About this exercise
Every line in the records below between the one holding "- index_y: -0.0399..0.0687" and the one holding "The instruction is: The", inclusive, is to be set down exactly; all other lines are to be left out.
=== Recorded information ===
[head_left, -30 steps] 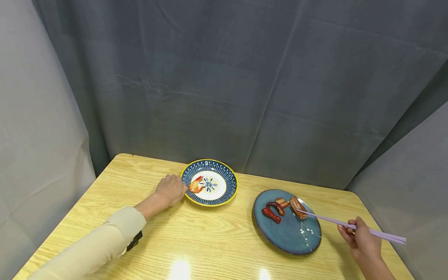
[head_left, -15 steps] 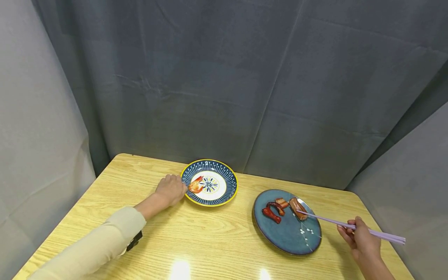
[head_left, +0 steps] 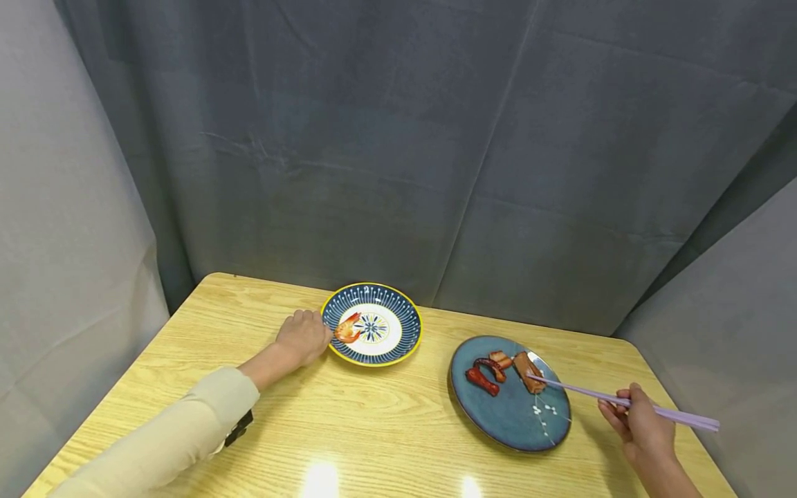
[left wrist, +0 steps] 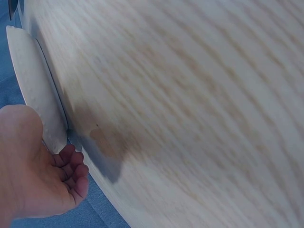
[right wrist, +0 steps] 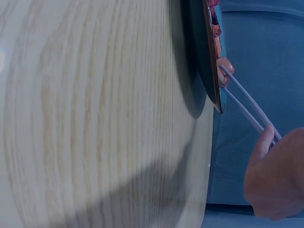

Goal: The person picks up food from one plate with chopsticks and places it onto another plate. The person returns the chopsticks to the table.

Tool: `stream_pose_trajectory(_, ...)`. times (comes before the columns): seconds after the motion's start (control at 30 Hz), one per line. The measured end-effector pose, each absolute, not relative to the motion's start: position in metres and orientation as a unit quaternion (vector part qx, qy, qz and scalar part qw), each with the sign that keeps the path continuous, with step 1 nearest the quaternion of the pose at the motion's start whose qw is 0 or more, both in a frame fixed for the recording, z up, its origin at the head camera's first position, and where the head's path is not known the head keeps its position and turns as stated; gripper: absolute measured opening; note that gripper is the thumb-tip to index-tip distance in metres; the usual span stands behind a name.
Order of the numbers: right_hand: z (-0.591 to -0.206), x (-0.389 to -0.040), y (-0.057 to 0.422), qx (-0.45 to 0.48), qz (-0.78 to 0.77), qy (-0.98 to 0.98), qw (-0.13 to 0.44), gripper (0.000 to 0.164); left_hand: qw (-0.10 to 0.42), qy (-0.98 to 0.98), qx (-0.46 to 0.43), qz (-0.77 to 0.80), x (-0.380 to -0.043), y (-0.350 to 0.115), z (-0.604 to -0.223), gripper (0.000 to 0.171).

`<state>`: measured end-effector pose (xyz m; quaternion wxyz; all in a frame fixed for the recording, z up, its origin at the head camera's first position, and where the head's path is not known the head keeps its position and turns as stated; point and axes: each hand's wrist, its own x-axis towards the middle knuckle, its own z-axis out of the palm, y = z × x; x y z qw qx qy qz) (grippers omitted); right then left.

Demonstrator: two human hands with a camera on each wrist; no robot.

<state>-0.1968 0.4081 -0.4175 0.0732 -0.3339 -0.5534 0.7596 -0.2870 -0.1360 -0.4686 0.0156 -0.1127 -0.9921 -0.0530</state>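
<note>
My left hand (head_left: 304, 338) grips the left rim of a round plate (head_left: 407, 335) with a blue-and-white pattern and a yellow edge. An orange shrimp (head_left: 347, 328) lies on that plate, close to my fingers. From the left wrist view, the fingers curl at the rim of the plate (left wrist: 38, 85). My right hand (head_left: 647, 423) holds lilac chopsticks (head_left: 579, 390). Their tips touch a brown, ridged piece of food (head_left: 529, 373) on a blue-green plate (head_left: 507, 425). In the right wrist view the chopsticks (right wrist: 249, 102) stand slightly apart, at the food piece (right wrist: 224, 71).
Beside the brown piece lie a red drumstick (head_left: 482, 381), a dark curled tentacle-like piece (head_left: 492, 367) and a small striped slice (head_left: 501, 359). The wooden table (head_left: 373, 429) reaches back to a grey curtain (head_left: 373, 173). Pale cloth hangs at both sides.
The brown piece of food has turned slightly under the chopstick tips. My left hand stays at the patterned plate, and the right hand has barely moved.
</note>
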Motion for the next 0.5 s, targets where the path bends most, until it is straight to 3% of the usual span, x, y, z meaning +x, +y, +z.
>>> stream_pose_trajectory(0.5, -0.404, -0.199, 0.404, -0.29, 0.78, -0.547, 0.091, 0.038, 0.017, -0.992, -0.114, -0.047, -0.288, -0.137, -0.47, 0.034)
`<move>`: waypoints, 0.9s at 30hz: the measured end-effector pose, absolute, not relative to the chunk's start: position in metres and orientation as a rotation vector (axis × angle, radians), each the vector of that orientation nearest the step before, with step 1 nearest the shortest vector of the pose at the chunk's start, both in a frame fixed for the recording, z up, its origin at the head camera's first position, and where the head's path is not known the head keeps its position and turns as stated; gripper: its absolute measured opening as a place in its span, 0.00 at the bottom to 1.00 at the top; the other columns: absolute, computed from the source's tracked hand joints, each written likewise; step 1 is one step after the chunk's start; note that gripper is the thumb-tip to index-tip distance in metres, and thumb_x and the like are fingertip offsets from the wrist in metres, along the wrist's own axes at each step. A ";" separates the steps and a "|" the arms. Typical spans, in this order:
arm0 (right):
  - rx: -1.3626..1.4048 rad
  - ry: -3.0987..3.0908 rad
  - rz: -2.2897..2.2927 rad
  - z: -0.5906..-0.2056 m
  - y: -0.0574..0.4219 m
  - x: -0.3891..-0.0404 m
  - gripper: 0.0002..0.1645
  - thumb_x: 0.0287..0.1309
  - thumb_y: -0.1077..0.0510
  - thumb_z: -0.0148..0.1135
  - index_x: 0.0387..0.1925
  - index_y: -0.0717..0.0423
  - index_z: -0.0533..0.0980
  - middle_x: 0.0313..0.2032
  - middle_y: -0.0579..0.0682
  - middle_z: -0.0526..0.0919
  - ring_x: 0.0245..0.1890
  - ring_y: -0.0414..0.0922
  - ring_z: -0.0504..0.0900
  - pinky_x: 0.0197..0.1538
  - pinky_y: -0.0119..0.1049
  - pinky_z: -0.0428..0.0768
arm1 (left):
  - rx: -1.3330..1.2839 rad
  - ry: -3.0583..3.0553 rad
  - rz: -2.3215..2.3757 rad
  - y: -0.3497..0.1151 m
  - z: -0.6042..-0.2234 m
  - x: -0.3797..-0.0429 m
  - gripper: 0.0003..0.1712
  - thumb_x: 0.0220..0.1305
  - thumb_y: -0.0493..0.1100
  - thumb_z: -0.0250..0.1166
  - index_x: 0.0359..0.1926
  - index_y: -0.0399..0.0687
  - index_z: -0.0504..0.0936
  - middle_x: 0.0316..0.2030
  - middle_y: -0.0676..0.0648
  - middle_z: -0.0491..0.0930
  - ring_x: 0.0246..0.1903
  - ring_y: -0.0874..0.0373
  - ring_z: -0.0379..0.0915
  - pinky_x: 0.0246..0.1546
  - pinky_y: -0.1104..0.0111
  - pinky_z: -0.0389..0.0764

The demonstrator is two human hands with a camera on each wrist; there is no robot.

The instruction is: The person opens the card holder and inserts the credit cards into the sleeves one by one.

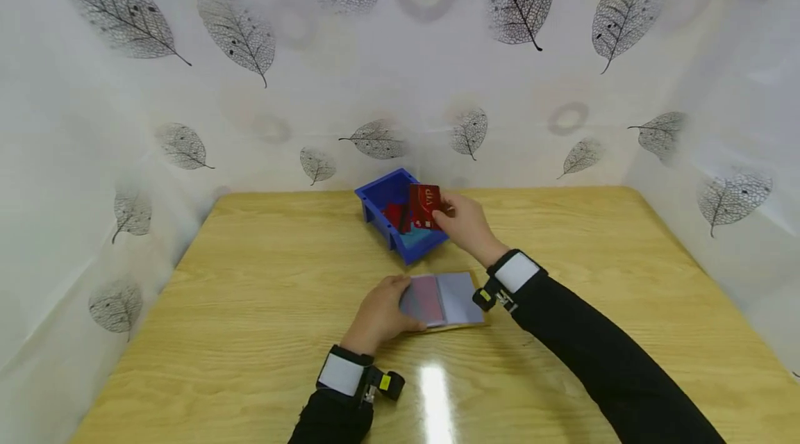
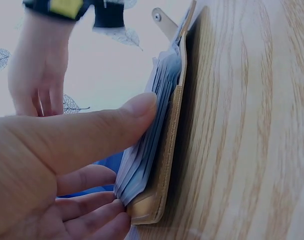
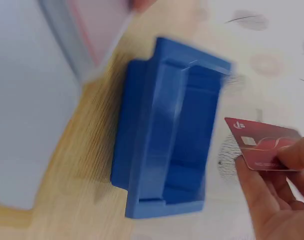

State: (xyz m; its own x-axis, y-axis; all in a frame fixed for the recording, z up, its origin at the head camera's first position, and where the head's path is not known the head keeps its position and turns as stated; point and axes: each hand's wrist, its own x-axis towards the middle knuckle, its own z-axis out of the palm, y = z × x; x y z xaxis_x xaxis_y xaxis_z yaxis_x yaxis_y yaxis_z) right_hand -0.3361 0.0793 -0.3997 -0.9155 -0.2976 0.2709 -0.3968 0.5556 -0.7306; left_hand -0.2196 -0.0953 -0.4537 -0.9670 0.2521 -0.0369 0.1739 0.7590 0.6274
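Observation:
My right hand (image 1: 467, 225) pinches a red VIP card (image 1: 425, 206) between thumb and fingers, above the blue bin (image 1: 378, 227). In the right wrist view a chip and pale curved lines show on the card (image 3: 264, 145). Further red cards (image 1: 395, 215) and a light blue piece (image 1: 415, 235) lie inside the bin. Nearer to me, an open card holder (image 1: 459, 297) with clear sleeves rests on the table. My left hand (image 1: 378, 312) grips its left side, the thumb (image 2: 139, 106) across the stacked sleeves (image 2: 159, 95) and the fingers at the far edge. A pinkish card (image 1: 428, 298) shows through the top left sleeve.
The wooden table (image 1: 269, 291) reaches back to a white leaf-printed curtain (image 1: 387, 69), which also hangs along both sides. A tan snap strap (image 2: 164, 24) sticks out from the card holder's cover.

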 end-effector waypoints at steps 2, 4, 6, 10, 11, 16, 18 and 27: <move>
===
Answer
  - index_y: -0.0399..0.0687
  - index_z: -0.0504..0.0936
  - middle_x: 0.0316..0.2030
  - middle_y: -0.0676..0.0648
  - middle_z: -0.0491..0.0930
  - ring_x: 0.0246..0.1903
  - ring_y: -0.0874..0.0373
  - ring_z: -0.0379..0.0915
  - pinky_x: 0.0246..0.1546
  - pinky_y: -0.1104..0.0111
  - pinky_z: -0.0389..0.0764

The demonstrator is two human hands with a camera on each wrist; there is no robot.

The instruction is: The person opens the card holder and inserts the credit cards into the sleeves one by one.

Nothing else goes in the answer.